EXERCISE AIM ->
Copy each line below as it stands, but skip any picture it contains.

GIVEN INFORMATION ->
+ + + +

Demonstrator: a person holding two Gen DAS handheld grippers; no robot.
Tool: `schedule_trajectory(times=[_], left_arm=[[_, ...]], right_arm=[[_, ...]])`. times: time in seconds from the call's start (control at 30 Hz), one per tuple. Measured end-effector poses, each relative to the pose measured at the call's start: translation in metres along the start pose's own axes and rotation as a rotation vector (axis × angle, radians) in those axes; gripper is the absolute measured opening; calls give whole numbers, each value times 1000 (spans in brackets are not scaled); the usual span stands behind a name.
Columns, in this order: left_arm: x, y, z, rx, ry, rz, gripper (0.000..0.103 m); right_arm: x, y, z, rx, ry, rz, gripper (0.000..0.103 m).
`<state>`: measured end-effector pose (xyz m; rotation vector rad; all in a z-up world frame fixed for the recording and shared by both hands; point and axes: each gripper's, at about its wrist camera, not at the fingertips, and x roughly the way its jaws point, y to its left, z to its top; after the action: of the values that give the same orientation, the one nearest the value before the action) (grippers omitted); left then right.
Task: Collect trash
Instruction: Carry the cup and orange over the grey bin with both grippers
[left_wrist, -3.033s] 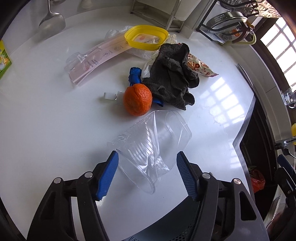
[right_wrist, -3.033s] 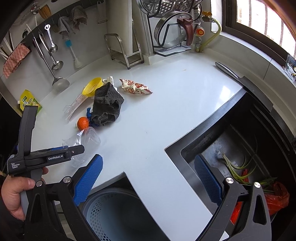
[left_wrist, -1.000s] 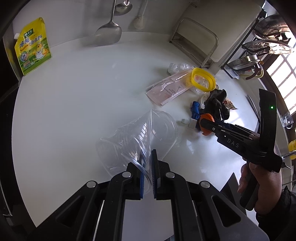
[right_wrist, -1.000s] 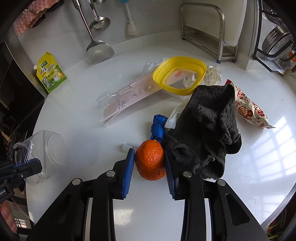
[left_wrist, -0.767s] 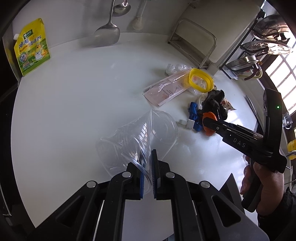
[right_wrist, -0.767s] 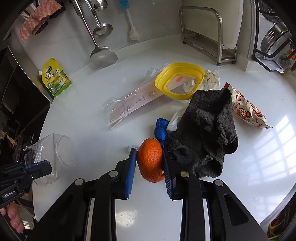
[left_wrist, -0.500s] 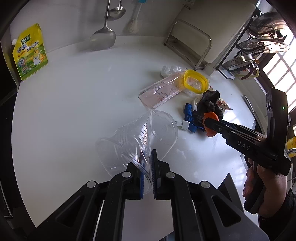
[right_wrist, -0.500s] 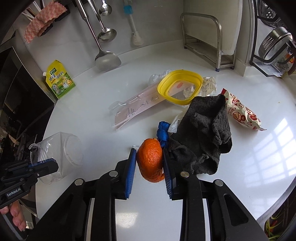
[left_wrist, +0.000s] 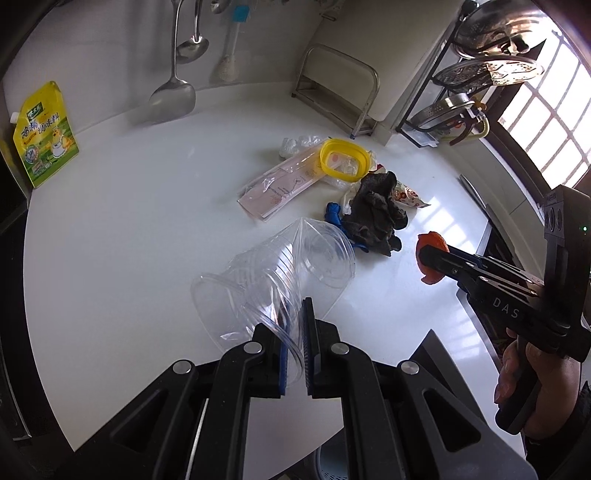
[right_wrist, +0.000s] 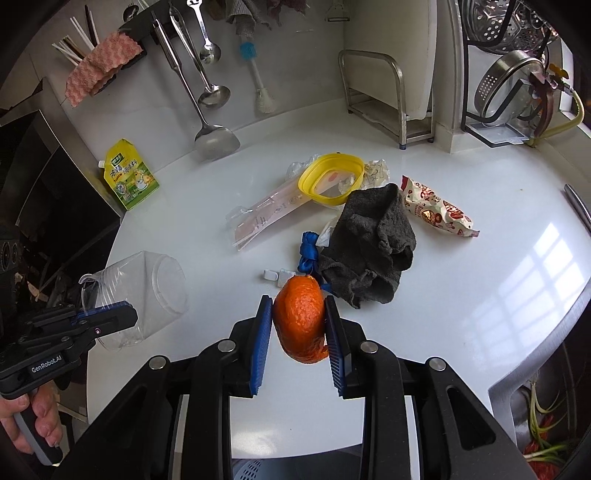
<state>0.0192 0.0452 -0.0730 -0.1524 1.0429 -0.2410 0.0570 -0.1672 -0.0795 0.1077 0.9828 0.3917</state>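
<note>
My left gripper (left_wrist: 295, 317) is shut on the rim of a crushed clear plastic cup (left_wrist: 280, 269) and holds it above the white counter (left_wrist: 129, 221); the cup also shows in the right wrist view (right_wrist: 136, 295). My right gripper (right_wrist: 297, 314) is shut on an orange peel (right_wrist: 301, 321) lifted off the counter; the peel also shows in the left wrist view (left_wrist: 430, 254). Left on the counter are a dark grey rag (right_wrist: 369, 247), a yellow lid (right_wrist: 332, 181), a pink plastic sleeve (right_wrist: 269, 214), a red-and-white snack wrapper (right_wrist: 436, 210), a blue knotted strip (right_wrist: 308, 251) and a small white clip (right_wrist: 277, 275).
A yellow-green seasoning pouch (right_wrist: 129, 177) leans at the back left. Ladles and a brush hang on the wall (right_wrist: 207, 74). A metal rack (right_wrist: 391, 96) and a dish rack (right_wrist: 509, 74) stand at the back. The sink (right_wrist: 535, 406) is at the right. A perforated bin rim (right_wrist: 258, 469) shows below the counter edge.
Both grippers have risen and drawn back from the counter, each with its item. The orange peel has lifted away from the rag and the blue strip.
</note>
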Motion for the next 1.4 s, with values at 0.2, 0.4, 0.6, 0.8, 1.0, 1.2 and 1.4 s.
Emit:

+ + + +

PROBLEM SOLUTION ->
Demonstrator: a person holding two Gen DAS handheld grippers; no robot.
Tool: `schedule_trajectory(times=[_], left_arm=[[_, ...]], right_arm=[[_, ...]])`. times: time in seconds from the call's start (control at 30 Hz), one per tuple. Measured end-effector poses, each relative to the pose measured at the call's start: translation in metres along the start pose's own axes and rotation as a rotation vector (axis × angle, radians) in those axes; gripper is the absolute measured opening; calls give whole numbers, each value times 1000 (spans in brackets are not scaled); the usual span stands behind a name.
Columns, in this order: left_arm: x, y, z, rx, ry, rz, gripper (0.000..0.103 m); right_arm: x, y, z, rx, ry, rz, gripper (0.000..0.103 m).
`<state>`: measured end-effector pose (xyz m; rotation vector rad; all in a z-up world frame fixed for the recording and shared by both hands; point and axes: each gripper's, at about its wrist camera, not at the fingertips, and x roughly the way its jaws point, y to its left, z to its top; after the action: of the values that give the same orientation, the one nearest the value before the action) (grippers omitted); left then right.
Task: Collect trash
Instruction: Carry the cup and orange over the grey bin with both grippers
[left_wrist, -3.033s] 
[right_wrist, -3.033s] 
[left_wrist, -1.000s] 
[right_wrist, -1.000s] 
[left_wrist, -0.767s] 
[right_wrist, -0.767s] 
[left_wrist, -0.500s] 
[right_wrist, -0.500s] 
[left_wrist, +0.000s] 
[right_wrist, +0.000s] 
<state>0.0192 0.0452 -0.0730 -0.1524 1.0429 -0.2410 0.0570 -0.1672 -0.0795 0.1077 0.9828 0.3917</state>
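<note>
My left gripper (left_wrist: 295, 317) is shut on the rim of a crushed clear plastic cup (left_wrist: 280, 269) and holds it above the white counter (left_wrist: 129, 221); the cup also shows in the right wrist view (right_wrist: 136, 295). My right gripper (right_wrist: 297, 314) is shut on an orange peel (right_wrist: 301, 321) lifted off the counter; the peel also shows in the left wrist view (left_wrist: 430, 254). Left on the counter are a dark grey rag (right_wrist: 369, 247), a yellow lid (right_wrist: 332, 181), a pink plastic sleeve (right_wrist: 269, 214), a red-and-white snack wrapper (right_wrist: 436, 210), a blue knotted strip (right_wrist: 308, 251) and a small white clip (right_wrist: 277, 275).
A yellow-green seasoning pouch (right_wrist: 129, 177) leans at the back left. Ladles and a brush hang on the wall (right_wrist: 207, 74). A metal rack (right_wrist: 391, 96) and a dish rack (right_wrist: 509, 74) stand at the back. The sink (right_wrist: 535, 406) is at the right. A perforated bin rim (right_wrist: 258, 469) shows below the counter edge.
Both grippers have risen and drawn back from the counter, each with its item. The orange peel has lifted away from the rag and the blue strip.
</note>
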Motion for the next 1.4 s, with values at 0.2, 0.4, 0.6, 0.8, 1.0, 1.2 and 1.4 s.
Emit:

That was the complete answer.